# Import dependencies and setup

In [1]:
#import dependencies
import pandas as pd

In [2]:
#create a reference to cvs schools file and import it into a pandas df
schools="Resources/schools_complete.csv"
schools_df=pd.read_csv(schools)
#schools_df.head()

In [3]:
#create a reference to cvs students file and import it into a pandas df
students="Resources/students_complete.csv"
students_df=pd.read_csv(students)
#students_df.head()

In [4]:
#merge df on school_name
city_df=pd.merge(schools_df, students_df, on="school_name")
city_df.head()

Unnamed: 0,School ID,school_name,type,size,budget,Student ID,student_name,gender,grade,reading_score,math_score
0,0,Huang High School,District,2917,1910635,0,Paul Bradley,M,9th,66,79
1,0,Huang High School,District,2917,1910635,1,Victor Smith,M,12th,94,61
2,0,Huang High School,District,2917,1910635,2,Kevin Rodriguez,M,12th,90,60
3,0,Huang High School,District,2917,1910635,3,Dr. Richard Scott,M,12th,67,58
4,0,Huang High School,District,2917,1910635,4,Bonnie Ray,F,9th,97,84


# 1. District Summary
* Total Schools
* Total Students
* Total Budget
* Average Math Score
* Average Reading Score
* % Passing Math
* % Passing Reading
* Overall Passing Rate (Average of the above two)


In [5]:
#calculate total number of schools
tot_schools= city_df["school_name"].nunique()

#calculate total number of studens
tot_students= city_df["student_name"].count()

#calculate total budget
tot_budget= schools_df["budget"].sum()

#print results to check
#"total number of schools: "+ str(tot_schools), "total number of studens: "+ str(tot_students),\
#"total budget: " + str(tot_budget)

In [6]:
# MATH
#calculate average math score
avg_math_score= city_df["math_score"].mean()

#calculate percentage of students with a passing math score (70 or greater)
passing_math_df= city_df.loc[city_df["math_score"] >= 70]
passing_math= passing_math_df["student_name"].count()
passing_math_perc= (passing_math/tot_students)*100

#print results to check
#"average math score: "+ str(round(avg_math_score,2)), "passing math %: "+ str(round(passing_math_perc,2)),


In [7]:
#READING
#calculate average reading score
avg_read_score= city_df["reading_score"].mean()
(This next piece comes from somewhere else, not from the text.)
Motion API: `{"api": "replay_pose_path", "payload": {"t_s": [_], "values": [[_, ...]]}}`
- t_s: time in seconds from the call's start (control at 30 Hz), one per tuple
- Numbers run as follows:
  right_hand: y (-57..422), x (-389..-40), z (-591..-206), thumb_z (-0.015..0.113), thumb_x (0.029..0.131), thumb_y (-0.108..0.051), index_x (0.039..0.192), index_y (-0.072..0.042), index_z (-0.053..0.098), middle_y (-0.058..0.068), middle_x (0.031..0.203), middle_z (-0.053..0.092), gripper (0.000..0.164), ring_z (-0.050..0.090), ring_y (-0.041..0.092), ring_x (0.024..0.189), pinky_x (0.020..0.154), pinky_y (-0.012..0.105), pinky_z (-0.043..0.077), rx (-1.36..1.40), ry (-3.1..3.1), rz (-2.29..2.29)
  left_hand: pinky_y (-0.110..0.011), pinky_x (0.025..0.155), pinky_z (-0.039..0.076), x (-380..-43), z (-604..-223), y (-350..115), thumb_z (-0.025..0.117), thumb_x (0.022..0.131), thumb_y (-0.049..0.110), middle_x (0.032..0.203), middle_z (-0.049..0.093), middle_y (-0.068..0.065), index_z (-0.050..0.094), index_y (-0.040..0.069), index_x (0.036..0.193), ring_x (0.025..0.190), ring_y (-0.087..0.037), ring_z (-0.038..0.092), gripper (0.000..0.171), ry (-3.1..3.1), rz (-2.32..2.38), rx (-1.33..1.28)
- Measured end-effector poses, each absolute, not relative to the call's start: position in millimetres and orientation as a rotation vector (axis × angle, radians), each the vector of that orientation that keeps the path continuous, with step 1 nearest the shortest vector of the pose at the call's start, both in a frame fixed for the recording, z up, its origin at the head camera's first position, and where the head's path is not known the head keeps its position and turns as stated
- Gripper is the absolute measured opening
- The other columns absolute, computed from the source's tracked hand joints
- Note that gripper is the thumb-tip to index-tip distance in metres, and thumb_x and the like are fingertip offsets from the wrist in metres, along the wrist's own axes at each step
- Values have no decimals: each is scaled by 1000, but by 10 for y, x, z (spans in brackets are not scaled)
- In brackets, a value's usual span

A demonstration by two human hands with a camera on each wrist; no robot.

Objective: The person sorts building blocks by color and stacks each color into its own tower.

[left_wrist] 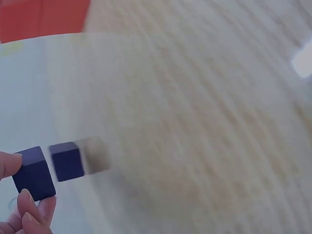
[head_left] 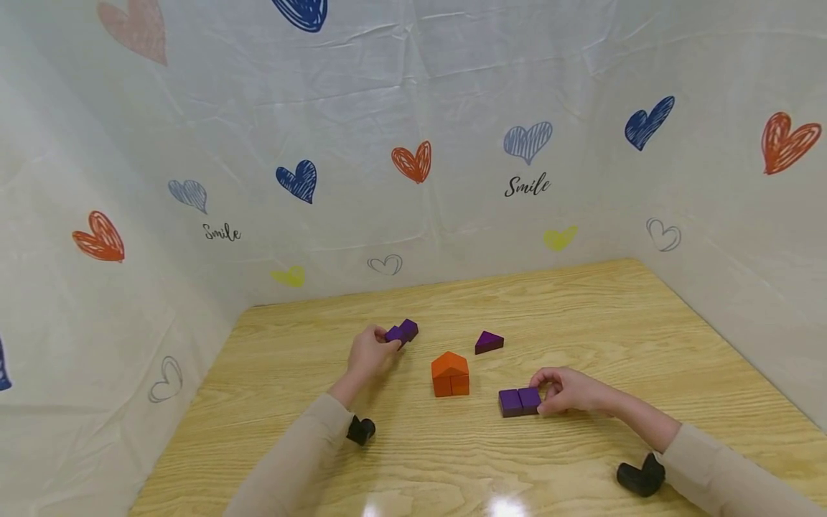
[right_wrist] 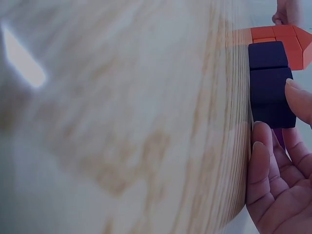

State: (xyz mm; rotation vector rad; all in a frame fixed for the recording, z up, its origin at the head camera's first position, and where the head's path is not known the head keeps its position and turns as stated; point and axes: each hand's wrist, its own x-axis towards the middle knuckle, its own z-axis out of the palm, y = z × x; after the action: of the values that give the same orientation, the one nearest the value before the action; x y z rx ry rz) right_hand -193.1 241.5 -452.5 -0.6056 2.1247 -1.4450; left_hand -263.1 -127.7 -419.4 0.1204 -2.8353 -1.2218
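1. the left grip is narrowed to a pinch, thumb and fingers on a purple block; whether that block touches the bench is hard to tell.
2. just beyond the left grip sits a second purple block.
3. the right grip, also narrowed, pinches a third purple block on the bench.
4. a fourth purple block touches that one, left of the right grip.
5. between the grips, orange blocks form a house shape.
6. beyond the right grip, leftward, lies a purple wedge.
7. farthest out hangs heart-printed cloth.
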Motion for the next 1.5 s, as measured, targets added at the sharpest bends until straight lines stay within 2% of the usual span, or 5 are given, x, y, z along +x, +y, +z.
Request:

#calculate the percentage of students with a passing reading score (70 or greater)
passing_read_df= city_df.loc[city_df["reading_score"] >= 70]
passing_read= passing_read_df["student_name"].count()
passing_read_perc= (passing_read/tot_students)*100

#print results to check
"average reading score: "+ str(round(avg_read_score,2)), "passing reading %: "+ str(round(passing_read_perc,2)),

('average reading score: 81.88', 'passing reading %: 85.81')

In [8]:
#Calculate the overall passing rate 
avg_score= (passing_math_perc+passing_read_perc)/2

#print results to check
#"overall passing rate : "+ str(round(avg_score,2)),

In [9]:
#district summary table

district_summary_df=pd.DataFrame({
    "Total schools" : [tot_schools],
    "Total students" : [tot_students],
    "Total budget ($)" : [tot_budget],
    "Average math score" : round(avg_math_score,2),
    "Average reading score" : round(avg_read_score,2),
    "Passing math (%)" : round(passing_math_perc,2),
    "Passing reading (%)" : round(passing_read_perc,2),
    "Overall passing rate (%)" : round(avg_score,2)})

#district_summary_df

# 2. School Summary

* School Name
* School Type
* Total Students
* Total School Budget
* Per Student Budget
* Average Math Score
* Average Reading Score
* % Passing Math
* % Passing Reading
* Overall Passing Rate (Average of the above two)

In [32]:
#Group by school
grouped_df=city_df.groupby("school_name")

#retrieve school type and make df with correct index and column name
school_type=schools_df["type"]
school_type_df=pd.DataFrame(school_type).set_index(schools_df["school_name"]).rename(columns={"type":"Type"})

#calculate total students and make df with correct column name
school_students=grouped_df["student_name"].count()
school_students_df=pd.DataFrame(school_students).rename(columns={"student_name":"Total students"})

#retrieve total budget and make df with correct index and column name
school_budget= schools_df["budget"]
school_budget_df=pd.DataFrame(school_budget).set_index(schools_df["school_name"])\
                        .rename(columns={"budget":"Total budget"})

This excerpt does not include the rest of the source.